The week of the 15th to the 21st of January 2011 I went to my first Higher Ground camp. It was an amazing week jam-packed with activities, games and all sorts of fun stuff.  I never had a week like this before, and I will never forget it.  I met a lot of new people. There wasn't one person I have met before.  Some were familiar on the email mailing lists etc. but, others I have never heard of.

A group of blind people chatting to each other, in small groups, sharing experiences, and doing fun stuff together blind people won't usually do on normal camps.  On a camp for seeing eyes, I would probably have said, no thank you, if they should ask me if i would like to go kayaking with them.

But at this camp all the blind campers took off their blindfolds of fear and uncertainty, and just: DID IT.

The sighted volunteers, Kerneels and Emma, Elaine, Bronwill and Morris, and 6 Christian Missionaries from America "Sarah, Blake, Will, Carrie, Alexandra and Heidi", served us with their love, patience, willingness, and also with delicious food.  We felt like kings and queens.

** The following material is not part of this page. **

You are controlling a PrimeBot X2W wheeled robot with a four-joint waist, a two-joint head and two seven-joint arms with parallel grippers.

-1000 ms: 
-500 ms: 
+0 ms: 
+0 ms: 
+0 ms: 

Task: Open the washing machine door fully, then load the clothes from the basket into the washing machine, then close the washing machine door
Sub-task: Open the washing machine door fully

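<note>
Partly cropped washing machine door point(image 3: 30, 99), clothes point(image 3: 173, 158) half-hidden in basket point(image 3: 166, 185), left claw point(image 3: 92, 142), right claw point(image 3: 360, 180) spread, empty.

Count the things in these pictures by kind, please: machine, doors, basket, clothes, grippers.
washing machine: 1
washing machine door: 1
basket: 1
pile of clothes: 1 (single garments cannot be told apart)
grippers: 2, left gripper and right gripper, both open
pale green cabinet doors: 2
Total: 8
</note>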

They prompted us to do extreme things, which I would probably not do on my own, like for instance, swim in the cold cold freezing water at Wortelgat's beach, and, jump off a 2-3 meter sand dune on the beach.

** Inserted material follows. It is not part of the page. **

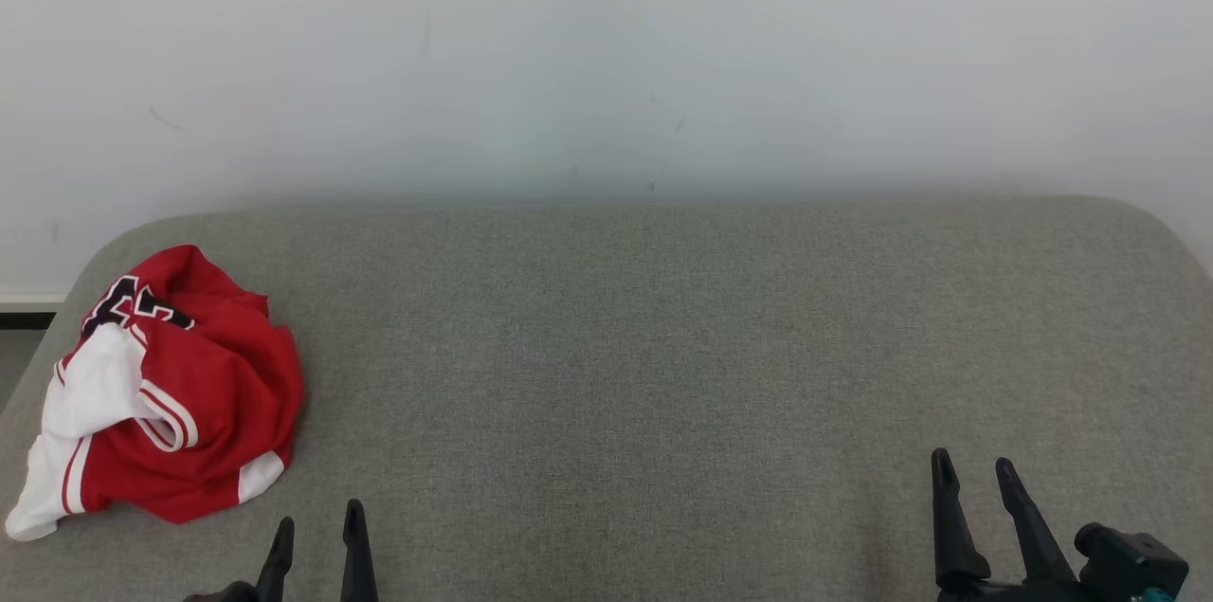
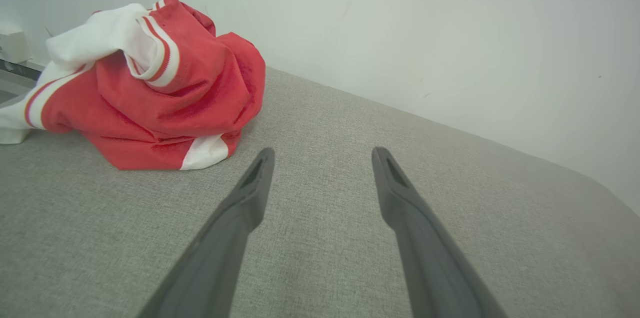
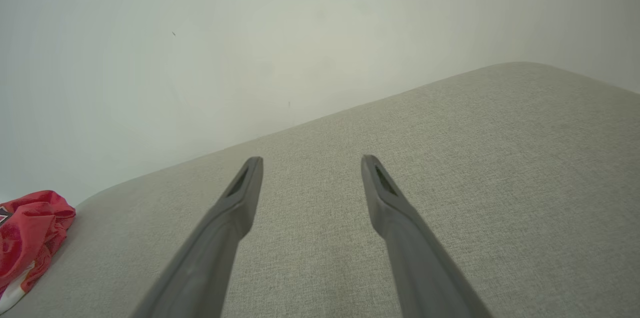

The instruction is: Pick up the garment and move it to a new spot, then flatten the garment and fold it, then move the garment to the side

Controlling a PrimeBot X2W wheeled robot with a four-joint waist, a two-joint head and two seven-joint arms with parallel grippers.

We did all kinds of activities, like:

  • Hiking, fast or slow, through the lovely bushveld;
  • Kayaking on the lagoon next to the mountain, a blind person with a sighted volunteer.  We had lots of fun, and I expected to fall off the kayak into the water, but I didn't hear of one person falling off by accident.  We had lots of fun, bumping into each other on purpose, racing, and accidentally, run right into the reeds, and blaming each other for it;
  • Archery: We had to try and shoot three balloons on the target. Well, I got at least one, the other arrows were quite near. Each person had a try, and the volunteers helped us aim in the "general" direction, and shoot. It was exciting;
  • Voyage on the Catamaran on the Klein River: Some sat on the ground floor, watching the captain do his job supervising him where to turn, and some actually had a chance of feeling how he steered the big boat through the raging waters of the river.  Some sat on top, on the deck above, gazing out on the gardens with roses, the mountains, stretching up to the clouds, and the valleys, down below, where cows and horses could be seen, happily grazing.  We stopped at a spot in the lagoon where we jumped off the boat, into the water, and swam there, with no limitation of the sides of a pool at home, and nothing beneath our feet but water;
  • Horse riding on a bush trail that winds through veld and up the mountain, past vineyards.  Some were scared at first, but some, like me, enjoyed it immensely.
  • Team challenges: We had all sorts of games like puzzles and clues the team had to figure out, or musical questions we had to answer, live Cluedo we played, and some drama we performed, radio shows, the cool talent show, where every person showed the rest what he or she could do the best.

 And when we had time off, the whole group split up in small groups, playing 30 Seconds, Chess, Dominos, card games, or just chilled.  We also had two of the volunteers reading a book for us, and they sounded like two people which any blind person would like to here reading a book on their computer, on CD, or on tape or MP3 Player.

But, as i'm finishing up, there was one thing that stood up the most, through all the activities, and fun things we did:  It was the 6 volunteers from the US, who, each day, brought a message out of the Bible, which the Lord gave to them, which were really edifying and uplifting, which formed the foundation of that day, and of the whole camp.

So, I was very reluctant and sad to say goodbye to everybody at camp, and going back to life. Because it really felt like dreaming.